WHAT TO WORK ON
Return the lines below that contain "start".

________________________

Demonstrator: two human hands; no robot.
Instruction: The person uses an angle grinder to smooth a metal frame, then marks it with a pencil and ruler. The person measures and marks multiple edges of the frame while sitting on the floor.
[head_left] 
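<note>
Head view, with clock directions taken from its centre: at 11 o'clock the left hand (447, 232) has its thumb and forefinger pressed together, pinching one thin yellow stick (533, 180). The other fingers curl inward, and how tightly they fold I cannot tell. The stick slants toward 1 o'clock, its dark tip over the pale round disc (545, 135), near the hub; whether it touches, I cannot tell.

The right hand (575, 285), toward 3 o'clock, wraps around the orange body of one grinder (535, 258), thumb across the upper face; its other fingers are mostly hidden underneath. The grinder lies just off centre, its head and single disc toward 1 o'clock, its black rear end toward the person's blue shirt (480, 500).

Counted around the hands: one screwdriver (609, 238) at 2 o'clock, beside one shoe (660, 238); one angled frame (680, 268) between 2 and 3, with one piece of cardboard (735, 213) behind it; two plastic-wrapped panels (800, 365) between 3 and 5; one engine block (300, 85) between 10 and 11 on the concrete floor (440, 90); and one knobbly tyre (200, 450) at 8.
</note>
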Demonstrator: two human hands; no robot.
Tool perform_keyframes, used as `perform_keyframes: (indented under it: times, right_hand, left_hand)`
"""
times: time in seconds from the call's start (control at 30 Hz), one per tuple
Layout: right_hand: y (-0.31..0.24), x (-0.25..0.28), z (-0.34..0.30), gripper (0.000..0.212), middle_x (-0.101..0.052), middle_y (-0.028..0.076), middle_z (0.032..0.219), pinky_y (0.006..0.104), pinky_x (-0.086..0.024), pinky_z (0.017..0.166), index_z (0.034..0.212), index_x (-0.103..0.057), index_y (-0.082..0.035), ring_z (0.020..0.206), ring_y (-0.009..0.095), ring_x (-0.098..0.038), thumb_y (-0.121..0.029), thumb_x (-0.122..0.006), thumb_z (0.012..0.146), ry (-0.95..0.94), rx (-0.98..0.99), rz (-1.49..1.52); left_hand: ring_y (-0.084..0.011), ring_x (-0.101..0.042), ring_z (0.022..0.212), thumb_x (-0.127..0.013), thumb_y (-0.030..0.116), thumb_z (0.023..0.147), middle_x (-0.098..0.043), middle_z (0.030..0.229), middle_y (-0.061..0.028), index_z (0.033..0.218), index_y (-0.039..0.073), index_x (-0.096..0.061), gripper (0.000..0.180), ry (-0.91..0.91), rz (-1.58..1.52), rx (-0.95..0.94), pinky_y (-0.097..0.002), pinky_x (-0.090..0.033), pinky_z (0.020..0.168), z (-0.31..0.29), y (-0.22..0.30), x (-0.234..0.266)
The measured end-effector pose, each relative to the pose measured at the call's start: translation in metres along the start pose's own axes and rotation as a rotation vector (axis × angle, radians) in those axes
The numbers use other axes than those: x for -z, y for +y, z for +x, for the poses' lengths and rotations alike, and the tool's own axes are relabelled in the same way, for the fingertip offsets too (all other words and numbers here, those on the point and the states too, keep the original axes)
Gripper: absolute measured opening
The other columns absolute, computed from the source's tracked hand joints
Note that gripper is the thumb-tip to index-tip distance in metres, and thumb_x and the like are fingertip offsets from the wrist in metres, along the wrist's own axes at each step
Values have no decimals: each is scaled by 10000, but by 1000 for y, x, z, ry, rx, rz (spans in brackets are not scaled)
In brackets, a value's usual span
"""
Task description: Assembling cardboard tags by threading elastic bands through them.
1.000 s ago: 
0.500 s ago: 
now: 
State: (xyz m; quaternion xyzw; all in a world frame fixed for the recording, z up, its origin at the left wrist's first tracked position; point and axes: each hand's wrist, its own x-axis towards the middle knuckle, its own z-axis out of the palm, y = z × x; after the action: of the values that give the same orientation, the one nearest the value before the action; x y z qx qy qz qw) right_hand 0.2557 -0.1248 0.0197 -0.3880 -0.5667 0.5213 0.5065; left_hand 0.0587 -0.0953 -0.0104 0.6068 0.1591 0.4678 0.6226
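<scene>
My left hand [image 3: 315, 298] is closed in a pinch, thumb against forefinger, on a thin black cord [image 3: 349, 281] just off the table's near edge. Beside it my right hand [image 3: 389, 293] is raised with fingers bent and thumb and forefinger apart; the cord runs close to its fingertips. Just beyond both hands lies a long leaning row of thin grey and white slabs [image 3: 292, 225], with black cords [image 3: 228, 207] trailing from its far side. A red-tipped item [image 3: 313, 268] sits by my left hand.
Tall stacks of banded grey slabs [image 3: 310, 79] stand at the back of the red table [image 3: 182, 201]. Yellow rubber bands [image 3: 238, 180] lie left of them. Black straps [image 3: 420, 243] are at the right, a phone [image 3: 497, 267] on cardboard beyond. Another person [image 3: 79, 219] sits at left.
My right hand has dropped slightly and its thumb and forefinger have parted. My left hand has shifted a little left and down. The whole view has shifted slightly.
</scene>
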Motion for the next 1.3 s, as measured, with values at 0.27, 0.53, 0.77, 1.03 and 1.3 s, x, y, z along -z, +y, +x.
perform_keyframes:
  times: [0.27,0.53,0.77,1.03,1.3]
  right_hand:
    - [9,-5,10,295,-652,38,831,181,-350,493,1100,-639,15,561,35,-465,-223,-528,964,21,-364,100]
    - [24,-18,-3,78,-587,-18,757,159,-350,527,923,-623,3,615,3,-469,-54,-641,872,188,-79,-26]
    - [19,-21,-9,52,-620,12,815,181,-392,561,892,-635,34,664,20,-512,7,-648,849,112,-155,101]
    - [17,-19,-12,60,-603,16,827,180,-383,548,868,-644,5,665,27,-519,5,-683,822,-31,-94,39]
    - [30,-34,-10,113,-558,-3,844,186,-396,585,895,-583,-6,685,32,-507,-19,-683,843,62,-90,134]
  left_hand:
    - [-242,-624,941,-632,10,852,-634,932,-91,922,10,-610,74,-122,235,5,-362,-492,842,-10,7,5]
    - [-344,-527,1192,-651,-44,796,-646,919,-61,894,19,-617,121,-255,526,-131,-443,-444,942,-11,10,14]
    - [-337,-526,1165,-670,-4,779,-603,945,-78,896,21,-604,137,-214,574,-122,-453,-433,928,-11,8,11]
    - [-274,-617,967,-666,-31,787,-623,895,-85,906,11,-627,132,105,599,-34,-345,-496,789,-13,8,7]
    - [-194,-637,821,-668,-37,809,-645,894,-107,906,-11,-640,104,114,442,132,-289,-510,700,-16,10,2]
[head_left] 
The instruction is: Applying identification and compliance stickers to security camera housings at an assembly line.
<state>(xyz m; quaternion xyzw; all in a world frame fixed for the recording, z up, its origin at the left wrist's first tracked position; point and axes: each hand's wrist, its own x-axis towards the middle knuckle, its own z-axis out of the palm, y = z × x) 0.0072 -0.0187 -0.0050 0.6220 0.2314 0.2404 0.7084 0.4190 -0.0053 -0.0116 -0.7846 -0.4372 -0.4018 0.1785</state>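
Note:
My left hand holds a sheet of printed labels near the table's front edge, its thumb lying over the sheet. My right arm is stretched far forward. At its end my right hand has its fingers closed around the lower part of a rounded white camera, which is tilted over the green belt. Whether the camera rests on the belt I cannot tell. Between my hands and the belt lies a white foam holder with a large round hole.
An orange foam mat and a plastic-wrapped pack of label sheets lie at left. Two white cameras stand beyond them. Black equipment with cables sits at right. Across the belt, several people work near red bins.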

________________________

RESULT OF THE TASK
times: time in seconds from the call's start (control at 30 Hz), one per tuple
The measured end-effector pose, each relative to the pose measured at the call's start: translation in metres along the start pose's own axes and rotation as a rotation vector (axis × angle, radians) in those axes

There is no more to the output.